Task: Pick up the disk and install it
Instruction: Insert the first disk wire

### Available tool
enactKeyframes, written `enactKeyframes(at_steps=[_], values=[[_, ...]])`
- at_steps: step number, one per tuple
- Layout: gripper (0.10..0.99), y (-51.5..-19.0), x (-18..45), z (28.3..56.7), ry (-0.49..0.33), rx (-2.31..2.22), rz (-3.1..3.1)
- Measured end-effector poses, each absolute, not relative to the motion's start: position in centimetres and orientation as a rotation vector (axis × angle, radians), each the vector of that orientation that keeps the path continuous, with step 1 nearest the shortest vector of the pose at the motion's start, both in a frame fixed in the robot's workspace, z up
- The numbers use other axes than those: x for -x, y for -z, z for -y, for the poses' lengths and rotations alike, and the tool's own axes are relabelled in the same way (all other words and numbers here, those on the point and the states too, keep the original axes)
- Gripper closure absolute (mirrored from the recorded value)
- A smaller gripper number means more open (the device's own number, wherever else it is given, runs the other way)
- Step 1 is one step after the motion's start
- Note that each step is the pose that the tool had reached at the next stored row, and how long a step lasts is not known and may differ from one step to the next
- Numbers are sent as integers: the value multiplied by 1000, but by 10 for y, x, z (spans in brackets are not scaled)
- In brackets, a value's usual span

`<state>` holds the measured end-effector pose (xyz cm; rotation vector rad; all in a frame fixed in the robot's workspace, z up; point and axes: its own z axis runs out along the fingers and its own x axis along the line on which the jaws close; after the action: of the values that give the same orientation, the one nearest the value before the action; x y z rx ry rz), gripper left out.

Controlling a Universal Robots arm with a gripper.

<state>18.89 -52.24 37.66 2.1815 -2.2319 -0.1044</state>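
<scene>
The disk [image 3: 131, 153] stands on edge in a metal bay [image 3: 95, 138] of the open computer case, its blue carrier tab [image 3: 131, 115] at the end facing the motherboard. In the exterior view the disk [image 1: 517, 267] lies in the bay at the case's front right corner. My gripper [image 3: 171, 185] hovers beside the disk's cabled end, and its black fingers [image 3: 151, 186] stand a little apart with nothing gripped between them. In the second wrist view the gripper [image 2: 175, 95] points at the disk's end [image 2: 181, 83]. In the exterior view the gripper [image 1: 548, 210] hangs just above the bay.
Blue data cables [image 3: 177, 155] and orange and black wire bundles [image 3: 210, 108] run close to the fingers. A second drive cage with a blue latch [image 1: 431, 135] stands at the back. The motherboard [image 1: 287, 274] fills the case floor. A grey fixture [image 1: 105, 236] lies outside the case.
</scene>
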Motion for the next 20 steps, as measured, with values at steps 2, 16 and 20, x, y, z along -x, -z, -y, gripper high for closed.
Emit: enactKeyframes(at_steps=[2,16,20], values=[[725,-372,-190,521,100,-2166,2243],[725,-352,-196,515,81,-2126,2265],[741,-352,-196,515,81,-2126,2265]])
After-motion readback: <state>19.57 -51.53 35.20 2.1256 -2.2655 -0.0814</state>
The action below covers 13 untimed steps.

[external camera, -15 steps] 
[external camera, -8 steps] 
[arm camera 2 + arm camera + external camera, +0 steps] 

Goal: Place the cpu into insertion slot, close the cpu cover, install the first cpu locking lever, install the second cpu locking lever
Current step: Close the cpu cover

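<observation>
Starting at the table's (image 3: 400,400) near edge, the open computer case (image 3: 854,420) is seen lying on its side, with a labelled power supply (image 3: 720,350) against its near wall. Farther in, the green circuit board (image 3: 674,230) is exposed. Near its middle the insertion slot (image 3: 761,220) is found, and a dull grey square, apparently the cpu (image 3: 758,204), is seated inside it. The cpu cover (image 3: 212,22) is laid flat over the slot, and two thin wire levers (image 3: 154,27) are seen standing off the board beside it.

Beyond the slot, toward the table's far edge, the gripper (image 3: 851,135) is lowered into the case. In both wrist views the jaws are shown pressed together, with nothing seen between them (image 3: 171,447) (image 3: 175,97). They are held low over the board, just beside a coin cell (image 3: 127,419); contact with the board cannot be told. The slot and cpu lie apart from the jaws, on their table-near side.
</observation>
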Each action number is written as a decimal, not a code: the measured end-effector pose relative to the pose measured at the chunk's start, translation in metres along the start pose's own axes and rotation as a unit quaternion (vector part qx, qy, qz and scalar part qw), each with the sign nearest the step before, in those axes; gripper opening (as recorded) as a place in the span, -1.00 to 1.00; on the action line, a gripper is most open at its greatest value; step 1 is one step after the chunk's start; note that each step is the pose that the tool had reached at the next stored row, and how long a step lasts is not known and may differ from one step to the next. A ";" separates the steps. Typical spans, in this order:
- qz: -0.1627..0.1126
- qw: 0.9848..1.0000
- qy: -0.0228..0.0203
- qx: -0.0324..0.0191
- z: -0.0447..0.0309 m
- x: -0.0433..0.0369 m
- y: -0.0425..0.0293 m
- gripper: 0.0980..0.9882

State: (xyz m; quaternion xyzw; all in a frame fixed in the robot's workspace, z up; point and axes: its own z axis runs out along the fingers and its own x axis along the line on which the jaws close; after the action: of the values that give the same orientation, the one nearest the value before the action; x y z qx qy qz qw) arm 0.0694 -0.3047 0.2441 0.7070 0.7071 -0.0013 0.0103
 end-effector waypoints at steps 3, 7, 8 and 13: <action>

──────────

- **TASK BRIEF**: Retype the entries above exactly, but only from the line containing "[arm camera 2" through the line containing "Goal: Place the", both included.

- **SOLUTION**:
[arm camera 2 + arm camera + external camera, +0 steps] 

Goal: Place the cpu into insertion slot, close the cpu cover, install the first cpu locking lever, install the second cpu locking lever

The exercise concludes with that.